# Work request
Your task is to filter the entries and copy every line containing the string "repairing".
· · ·
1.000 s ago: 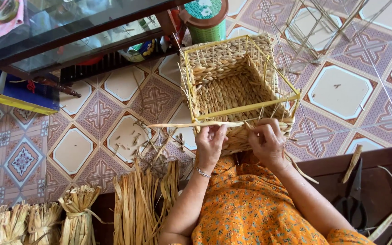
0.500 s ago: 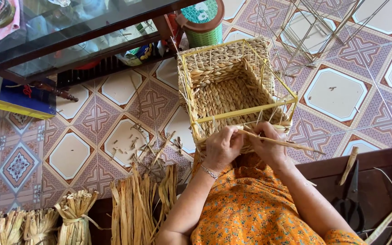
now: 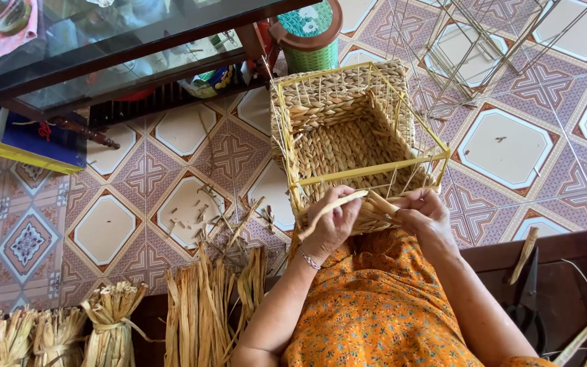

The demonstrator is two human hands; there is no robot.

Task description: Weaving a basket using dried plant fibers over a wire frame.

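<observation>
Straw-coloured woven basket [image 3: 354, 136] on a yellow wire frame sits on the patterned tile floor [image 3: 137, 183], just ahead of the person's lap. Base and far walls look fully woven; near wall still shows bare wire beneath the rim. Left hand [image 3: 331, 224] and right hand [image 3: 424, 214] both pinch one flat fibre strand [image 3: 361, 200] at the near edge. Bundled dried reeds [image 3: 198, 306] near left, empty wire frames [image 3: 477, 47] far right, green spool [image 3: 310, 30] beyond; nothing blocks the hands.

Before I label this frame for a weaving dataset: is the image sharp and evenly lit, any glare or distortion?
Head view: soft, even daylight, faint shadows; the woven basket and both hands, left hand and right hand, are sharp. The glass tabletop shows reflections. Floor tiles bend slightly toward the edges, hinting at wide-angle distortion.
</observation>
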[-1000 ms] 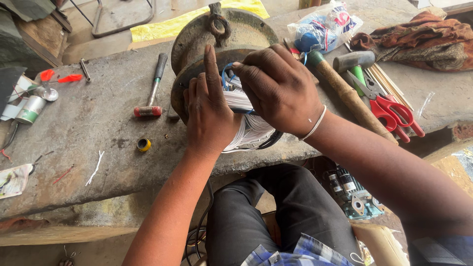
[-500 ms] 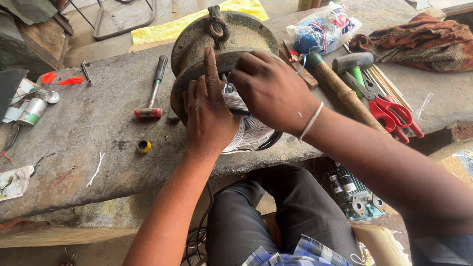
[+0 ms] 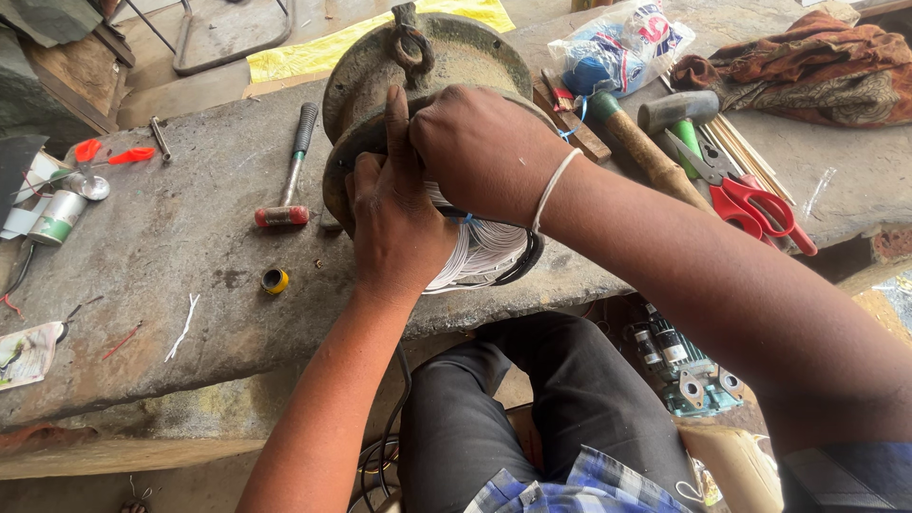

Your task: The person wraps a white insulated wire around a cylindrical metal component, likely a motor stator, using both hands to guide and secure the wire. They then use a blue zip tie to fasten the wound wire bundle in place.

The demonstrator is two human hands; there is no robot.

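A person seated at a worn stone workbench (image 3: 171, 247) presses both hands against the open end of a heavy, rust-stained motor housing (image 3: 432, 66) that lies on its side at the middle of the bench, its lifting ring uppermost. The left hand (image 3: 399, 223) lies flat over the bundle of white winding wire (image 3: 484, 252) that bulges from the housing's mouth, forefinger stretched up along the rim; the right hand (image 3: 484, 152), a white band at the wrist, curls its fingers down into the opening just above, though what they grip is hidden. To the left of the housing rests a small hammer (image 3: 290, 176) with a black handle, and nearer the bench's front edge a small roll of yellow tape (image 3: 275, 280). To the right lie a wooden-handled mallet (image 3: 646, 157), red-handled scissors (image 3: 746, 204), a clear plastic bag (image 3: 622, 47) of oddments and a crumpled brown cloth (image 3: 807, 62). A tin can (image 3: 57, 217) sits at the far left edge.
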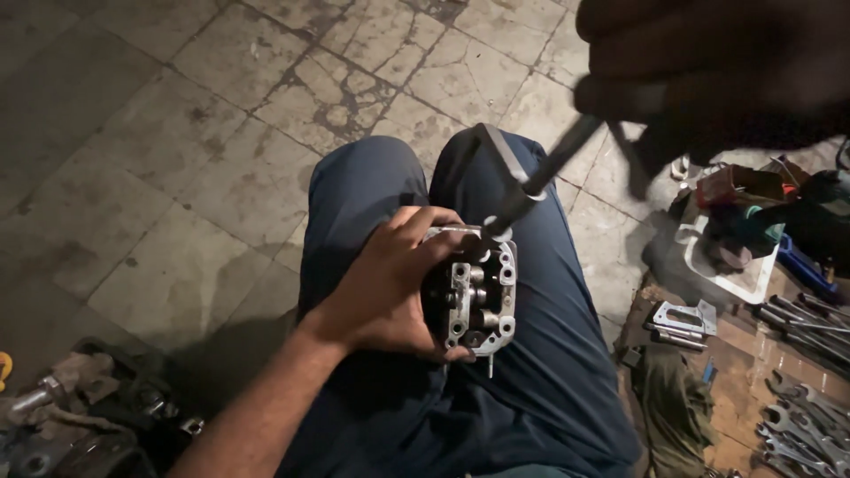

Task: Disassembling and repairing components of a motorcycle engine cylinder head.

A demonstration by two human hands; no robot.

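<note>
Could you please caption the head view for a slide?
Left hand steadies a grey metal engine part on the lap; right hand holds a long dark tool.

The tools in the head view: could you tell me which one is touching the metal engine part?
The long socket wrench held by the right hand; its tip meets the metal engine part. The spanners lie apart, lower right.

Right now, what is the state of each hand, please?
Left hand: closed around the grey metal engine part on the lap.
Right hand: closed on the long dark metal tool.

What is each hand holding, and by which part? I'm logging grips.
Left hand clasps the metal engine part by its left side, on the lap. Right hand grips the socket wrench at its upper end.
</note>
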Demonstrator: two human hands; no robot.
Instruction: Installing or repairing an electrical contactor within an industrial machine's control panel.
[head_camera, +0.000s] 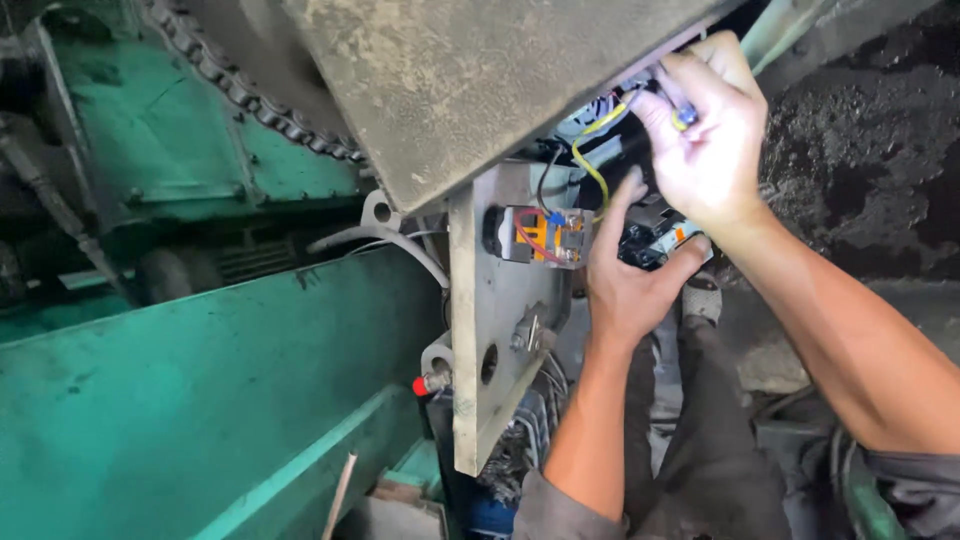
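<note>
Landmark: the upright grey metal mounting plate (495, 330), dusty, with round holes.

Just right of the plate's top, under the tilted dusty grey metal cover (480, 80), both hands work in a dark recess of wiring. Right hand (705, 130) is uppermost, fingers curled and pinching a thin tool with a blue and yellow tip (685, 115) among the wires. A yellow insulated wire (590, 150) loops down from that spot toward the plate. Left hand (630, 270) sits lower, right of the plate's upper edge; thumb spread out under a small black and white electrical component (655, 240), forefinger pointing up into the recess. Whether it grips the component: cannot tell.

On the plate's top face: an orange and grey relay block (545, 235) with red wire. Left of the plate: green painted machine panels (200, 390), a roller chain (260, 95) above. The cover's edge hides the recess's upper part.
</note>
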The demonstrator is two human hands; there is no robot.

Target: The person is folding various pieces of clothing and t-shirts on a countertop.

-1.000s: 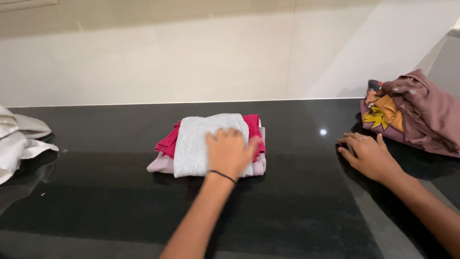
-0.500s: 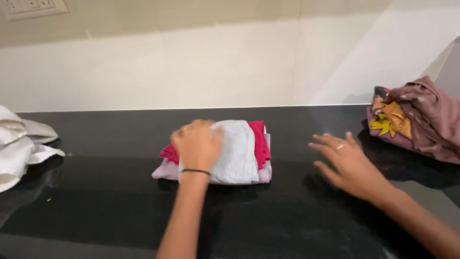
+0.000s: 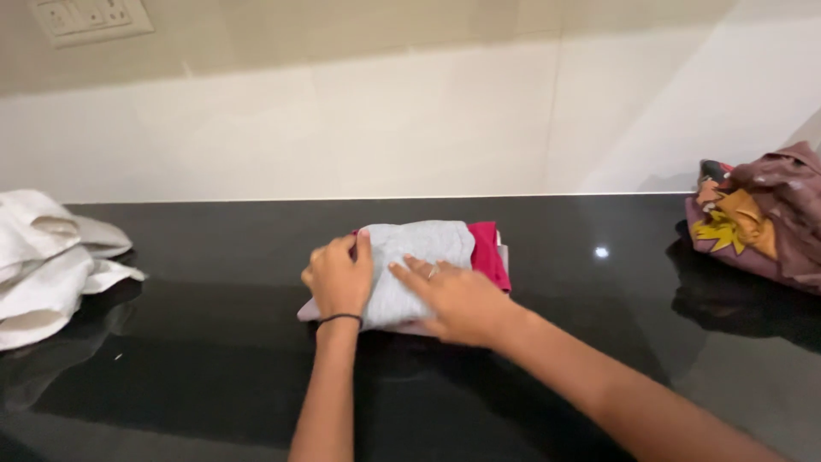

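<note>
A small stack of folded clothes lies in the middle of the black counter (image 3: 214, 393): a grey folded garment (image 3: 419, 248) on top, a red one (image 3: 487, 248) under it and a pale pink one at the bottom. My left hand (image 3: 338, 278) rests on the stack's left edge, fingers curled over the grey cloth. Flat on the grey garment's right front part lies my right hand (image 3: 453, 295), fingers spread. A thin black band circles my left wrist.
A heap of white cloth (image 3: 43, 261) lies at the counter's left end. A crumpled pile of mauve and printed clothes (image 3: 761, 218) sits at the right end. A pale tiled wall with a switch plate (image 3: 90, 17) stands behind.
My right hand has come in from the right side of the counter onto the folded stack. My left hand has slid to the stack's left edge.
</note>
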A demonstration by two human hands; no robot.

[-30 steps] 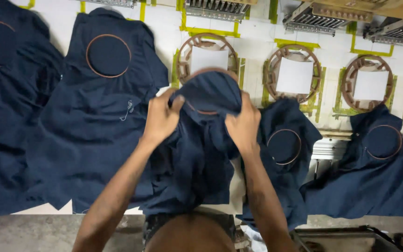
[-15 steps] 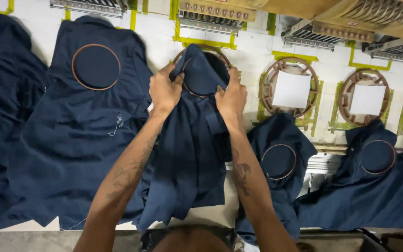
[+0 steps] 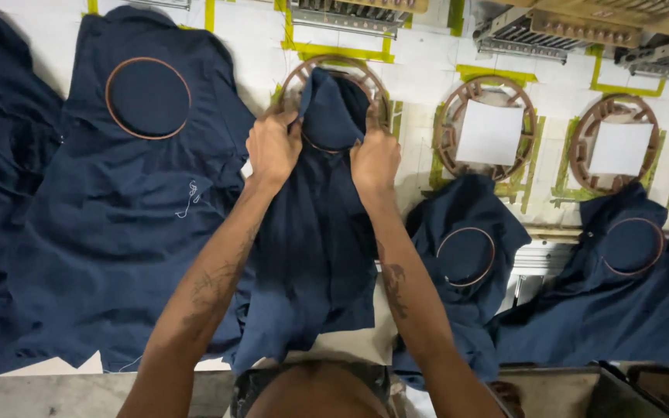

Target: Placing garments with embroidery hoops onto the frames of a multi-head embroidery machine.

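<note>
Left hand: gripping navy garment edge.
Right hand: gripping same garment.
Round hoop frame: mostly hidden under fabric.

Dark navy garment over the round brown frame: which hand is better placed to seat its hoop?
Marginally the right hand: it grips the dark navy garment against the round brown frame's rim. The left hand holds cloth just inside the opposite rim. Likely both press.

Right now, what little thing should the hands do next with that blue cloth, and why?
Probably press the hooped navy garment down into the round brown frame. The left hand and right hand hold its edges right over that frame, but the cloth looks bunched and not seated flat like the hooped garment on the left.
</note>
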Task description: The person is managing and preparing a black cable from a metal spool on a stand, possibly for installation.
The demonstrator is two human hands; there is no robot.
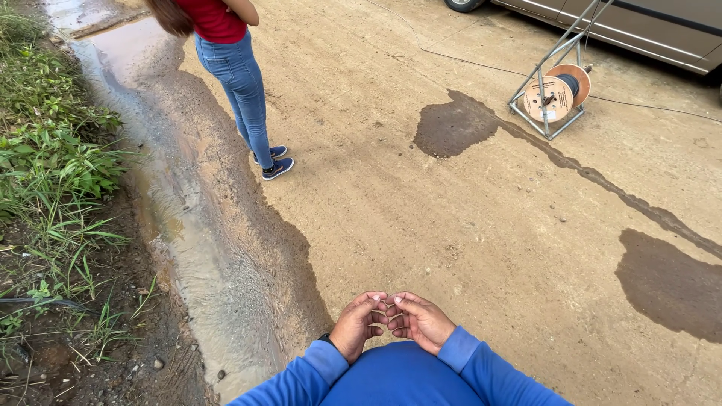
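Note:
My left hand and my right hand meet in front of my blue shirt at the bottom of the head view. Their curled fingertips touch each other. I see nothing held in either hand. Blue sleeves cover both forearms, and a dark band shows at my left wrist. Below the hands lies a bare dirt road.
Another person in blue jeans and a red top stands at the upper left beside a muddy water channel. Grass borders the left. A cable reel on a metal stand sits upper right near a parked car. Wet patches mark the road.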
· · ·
# Written reply
Task: Disassembling and repairing components of a motorcycle engine cylinder head.
Instruction: Installing or repairing an electrical contactor within an industrial machine's control panel.

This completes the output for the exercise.